> **Your objective**: Filtering the records below, copy only those lines that include the word "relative".

> **Dataset extract**:
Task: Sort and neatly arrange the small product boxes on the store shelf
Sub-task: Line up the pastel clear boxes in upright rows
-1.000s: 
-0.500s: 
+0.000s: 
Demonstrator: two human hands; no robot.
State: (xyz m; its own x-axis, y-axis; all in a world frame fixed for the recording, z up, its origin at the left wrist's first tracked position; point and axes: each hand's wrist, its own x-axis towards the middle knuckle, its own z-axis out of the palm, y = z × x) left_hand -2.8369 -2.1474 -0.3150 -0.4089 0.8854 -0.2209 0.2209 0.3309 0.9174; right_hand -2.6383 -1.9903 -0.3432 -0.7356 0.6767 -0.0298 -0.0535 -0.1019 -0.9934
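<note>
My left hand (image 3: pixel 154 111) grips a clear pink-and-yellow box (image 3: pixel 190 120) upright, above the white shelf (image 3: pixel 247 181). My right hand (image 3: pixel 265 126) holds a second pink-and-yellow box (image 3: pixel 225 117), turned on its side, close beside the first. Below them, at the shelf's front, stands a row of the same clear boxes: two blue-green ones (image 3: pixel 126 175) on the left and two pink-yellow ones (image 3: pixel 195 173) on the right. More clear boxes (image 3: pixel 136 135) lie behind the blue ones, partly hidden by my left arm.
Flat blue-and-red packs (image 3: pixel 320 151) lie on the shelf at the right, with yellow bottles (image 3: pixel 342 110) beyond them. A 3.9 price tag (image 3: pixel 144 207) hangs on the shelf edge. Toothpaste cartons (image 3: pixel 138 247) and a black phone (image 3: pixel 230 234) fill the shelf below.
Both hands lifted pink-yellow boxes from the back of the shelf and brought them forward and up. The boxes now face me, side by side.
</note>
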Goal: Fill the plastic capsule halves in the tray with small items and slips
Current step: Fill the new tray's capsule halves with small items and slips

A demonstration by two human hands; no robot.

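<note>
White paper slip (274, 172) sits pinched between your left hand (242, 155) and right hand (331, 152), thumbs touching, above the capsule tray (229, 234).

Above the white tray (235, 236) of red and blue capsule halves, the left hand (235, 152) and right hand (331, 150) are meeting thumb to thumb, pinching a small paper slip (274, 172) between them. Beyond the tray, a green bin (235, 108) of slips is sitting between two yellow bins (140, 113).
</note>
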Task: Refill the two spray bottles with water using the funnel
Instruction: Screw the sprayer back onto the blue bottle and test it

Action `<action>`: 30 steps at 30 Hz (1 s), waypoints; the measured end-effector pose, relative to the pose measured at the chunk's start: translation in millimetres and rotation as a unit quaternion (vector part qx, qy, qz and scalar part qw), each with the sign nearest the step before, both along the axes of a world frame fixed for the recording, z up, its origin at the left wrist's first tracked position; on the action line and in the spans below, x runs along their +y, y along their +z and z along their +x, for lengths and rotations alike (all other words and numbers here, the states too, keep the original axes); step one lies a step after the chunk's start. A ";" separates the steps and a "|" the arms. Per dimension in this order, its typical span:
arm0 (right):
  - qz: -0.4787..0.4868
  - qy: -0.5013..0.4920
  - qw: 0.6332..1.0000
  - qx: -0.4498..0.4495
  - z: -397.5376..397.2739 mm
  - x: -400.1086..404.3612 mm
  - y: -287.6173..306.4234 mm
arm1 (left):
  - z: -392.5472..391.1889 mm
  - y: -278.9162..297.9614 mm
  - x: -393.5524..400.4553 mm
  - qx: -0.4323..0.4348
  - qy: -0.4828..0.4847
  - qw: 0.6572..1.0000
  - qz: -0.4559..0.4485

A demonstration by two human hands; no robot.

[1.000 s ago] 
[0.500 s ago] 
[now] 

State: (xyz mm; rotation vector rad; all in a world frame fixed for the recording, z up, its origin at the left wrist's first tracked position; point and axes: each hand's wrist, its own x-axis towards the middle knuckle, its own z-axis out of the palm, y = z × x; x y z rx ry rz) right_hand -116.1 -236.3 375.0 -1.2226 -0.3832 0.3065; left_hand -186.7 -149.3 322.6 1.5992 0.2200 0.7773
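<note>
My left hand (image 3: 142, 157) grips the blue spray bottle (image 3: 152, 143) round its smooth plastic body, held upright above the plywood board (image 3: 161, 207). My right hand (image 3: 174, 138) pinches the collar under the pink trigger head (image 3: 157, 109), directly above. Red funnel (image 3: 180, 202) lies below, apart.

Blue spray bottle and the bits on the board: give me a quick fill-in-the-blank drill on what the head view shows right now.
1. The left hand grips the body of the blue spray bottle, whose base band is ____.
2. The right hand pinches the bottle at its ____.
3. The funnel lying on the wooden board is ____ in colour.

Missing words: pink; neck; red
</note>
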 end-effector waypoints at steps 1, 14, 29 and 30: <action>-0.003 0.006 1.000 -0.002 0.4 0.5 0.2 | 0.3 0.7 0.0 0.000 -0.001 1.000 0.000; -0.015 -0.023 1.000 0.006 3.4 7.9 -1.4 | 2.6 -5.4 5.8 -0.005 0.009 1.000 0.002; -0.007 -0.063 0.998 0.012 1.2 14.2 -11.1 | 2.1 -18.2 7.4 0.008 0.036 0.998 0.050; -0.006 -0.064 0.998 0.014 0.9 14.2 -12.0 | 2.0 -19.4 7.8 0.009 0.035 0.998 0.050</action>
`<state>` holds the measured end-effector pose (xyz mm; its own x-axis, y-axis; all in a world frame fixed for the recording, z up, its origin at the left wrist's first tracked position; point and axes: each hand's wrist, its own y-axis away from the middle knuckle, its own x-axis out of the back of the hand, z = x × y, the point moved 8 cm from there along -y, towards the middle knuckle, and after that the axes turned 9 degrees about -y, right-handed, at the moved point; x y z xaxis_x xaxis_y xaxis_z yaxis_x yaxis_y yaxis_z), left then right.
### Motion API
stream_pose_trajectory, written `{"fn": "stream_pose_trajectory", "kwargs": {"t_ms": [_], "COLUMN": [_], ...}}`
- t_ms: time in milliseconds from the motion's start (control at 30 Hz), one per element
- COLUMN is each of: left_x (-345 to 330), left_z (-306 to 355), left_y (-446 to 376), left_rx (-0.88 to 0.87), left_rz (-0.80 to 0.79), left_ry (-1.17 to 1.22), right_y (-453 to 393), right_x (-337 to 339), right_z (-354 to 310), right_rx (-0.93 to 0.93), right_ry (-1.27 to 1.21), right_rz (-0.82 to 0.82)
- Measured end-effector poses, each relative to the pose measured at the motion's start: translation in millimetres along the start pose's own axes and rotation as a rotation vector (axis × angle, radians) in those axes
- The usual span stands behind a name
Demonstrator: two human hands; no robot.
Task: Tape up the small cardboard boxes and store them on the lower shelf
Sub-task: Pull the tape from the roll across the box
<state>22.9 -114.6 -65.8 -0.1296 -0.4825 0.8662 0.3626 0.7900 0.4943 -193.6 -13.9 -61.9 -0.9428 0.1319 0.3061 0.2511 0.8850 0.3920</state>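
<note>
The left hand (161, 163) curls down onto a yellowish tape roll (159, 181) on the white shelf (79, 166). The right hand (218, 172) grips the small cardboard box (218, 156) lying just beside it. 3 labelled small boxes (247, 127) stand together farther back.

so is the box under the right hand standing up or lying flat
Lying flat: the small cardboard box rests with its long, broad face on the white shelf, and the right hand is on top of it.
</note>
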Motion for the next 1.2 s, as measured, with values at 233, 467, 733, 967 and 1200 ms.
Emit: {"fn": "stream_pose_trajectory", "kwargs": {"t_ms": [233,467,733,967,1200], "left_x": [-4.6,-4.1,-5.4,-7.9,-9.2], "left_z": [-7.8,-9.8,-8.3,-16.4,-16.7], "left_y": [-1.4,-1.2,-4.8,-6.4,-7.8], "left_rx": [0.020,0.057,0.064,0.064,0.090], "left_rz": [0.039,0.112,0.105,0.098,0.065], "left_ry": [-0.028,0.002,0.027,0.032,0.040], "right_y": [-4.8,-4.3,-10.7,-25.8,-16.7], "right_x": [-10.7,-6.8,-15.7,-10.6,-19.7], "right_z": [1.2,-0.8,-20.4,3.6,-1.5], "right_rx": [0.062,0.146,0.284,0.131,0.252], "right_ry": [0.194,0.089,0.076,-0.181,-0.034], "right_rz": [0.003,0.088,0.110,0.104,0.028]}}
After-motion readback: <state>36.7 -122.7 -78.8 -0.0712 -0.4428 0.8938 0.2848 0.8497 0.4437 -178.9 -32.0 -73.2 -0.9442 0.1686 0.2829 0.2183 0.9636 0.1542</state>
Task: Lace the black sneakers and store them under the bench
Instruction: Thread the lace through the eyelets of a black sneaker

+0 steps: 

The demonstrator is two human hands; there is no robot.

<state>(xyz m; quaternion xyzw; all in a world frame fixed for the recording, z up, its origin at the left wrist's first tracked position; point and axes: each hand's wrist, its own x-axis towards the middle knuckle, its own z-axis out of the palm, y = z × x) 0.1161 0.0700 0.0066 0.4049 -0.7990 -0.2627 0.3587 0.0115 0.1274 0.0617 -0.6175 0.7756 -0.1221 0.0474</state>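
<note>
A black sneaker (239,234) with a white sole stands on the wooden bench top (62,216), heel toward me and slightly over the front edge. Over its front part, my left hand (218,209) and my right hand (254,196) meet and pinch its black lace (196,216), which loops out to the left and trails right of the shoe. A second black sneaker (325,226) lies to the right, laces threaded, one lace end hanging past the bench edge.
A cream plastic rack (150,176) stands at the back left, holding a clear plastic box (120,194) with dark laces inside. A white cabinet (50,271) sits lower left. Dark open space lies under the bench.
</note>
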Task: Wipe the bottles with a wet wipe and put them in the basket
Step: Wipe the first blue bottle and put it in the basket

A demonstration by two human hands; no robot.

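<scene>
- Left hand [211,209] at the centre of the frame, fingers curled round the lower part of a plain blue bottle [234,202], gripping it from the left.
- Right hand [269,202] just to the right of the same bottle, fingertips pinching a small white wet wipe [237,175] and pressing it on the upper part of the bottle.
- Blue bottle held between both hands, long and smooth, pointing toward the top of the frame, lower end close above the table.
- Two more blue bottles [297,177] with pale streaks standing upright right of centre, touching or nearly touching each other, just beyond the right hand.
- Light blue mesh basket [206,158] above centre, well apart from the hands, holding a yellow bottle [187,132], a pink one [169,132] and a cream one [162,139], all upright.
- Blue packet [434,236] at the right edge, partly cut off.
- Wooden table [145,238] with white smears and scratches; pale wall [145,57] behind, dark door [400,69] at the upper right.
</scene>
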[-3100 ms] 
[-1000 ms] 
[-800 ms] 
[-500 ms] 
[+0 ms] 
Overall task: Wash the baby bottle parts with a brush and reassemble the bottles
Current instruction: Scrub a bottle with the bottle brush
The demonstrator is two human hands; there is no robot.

> **Output of the exercise**:
Action `<action>`: 30 steps at 30 Hz (1 s), waypoints; the measured end-effector pose, relative to the pose measured at the chunk's start: translation in millimetres and rotation as a unit quaternion (vector part qx, qy, qz and scalar part qw), each with the sign nearest the step before, both along the axes of a world frame fixed for the recording, z up, its origin at the left wrist's first tracked position; on the action line and in the spans below, x runs along their +y, y along their +z and z along their +x, for lengths and rotations alike (all other words and numbers here, the states too, keep the original axes); step one lies a step after the chunk's start. A ";" separates the steps and a "|" the arms. Per dimension in this order, its typical span:
- Measured end-effector poses, each relative to the pose measured at the motion's start: translation in millimetres along the start pose's own axes and rotation as a rotation vector (axis × angle, radians) in those axes

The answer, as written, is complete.